ACTION ITEM
Your answer should be a single number: the count of lines in the listing that contain "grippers".

DATA
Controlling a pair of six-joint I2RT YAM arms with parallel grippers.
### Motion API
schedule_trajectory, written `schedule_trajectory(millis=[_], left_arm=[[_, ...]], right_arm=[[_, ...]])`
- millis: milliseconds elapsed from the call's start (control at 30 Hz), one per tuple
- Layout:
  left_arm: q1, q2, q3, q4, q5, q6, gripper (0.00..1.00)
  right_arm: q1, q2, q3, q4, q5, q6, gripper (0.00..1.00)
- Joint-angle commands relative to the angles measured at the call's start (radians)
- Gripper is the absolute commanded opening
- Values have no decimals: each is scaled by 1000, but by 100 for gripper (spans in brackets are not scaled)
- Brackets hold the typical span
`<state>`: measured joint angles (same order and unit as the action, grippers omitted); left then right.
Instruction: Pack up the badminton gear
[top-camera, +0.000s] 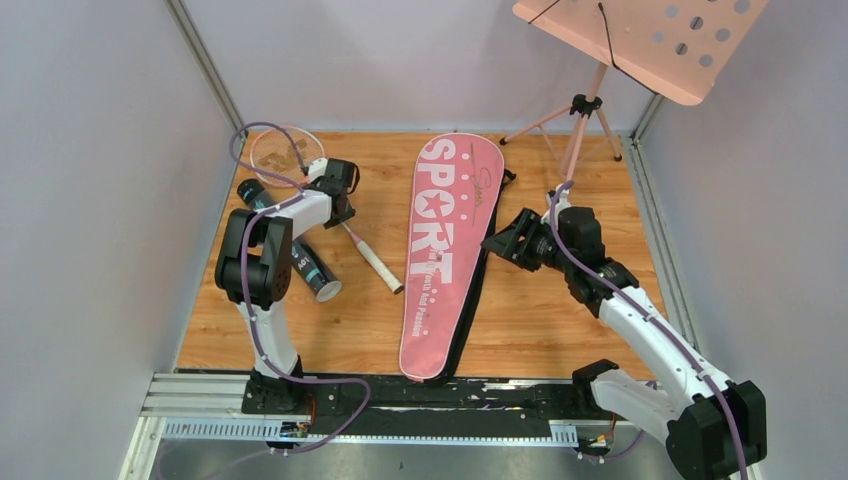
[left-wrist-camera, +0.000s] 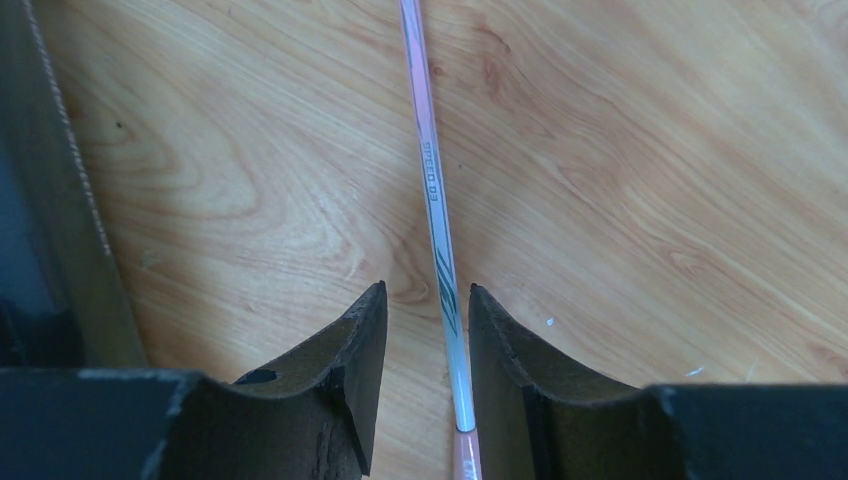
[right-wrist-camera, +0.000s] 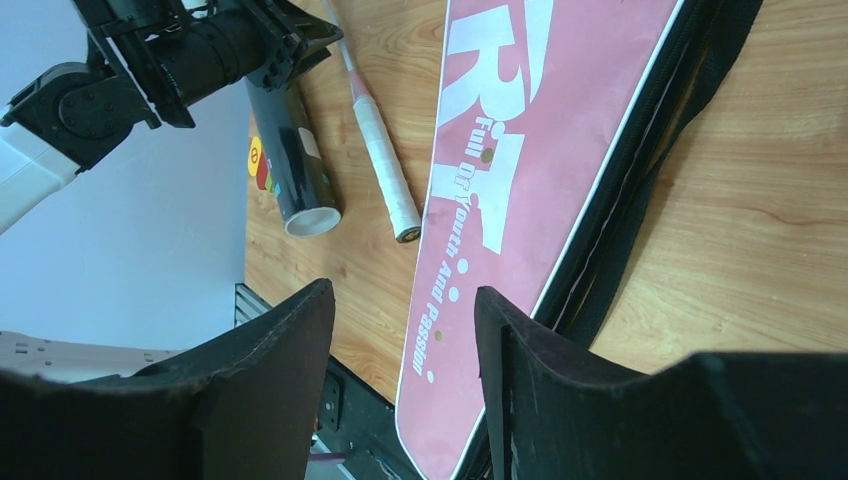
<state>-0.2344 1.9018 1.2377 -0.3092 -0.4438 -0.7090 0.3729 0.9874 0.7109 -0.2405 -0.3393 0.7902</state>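
The left fingers (left-wrist-camera: 335, 390) fill the bottom of the left wrist view. They are dark and matte, with chipped inner edges. They stand spread, and the thin glossy shaft of the pink racket (left-wrist-camera: 440, 250) runs straight up between them, closer to the right-hand finger, with a sliver of desk showing on either side. The right fingers (right-wrist-camera: 265, 380) are of the same rough black material and are also spread, with nothing between them. They hang over the narrow end of the bag (right-wrist-camera: 560, 120).

The desk (top-camera: 540, 320) is warm, orange-brown wood-grain laminate, smooth and faintly scuffed. A ribbed aluminium rail (top-camera: 200, 395) runs along its near edge. Pale grey walls close it in on three sides. A pink music stand (top-camera: 640, 40), its tray punched with round holes, rises on a slim tripod at the far right corner.

The bag is a long teardrop of pink fabric with bold white "SPORT" lettering, edged in black, and a black strap trails from under it. Beyond the right fingers and left of the bag lies the racket's white-wrapped handle. Further left is the tube (right-wrist-camera: 290, 170), a black cylinder with a white-rimmed end, partly under the left arm. The racket's round head rests beyond the left fingers, near the far wall.
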Motion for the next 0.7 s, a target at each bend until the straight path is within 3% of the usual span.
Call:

RESPONSE BOX
2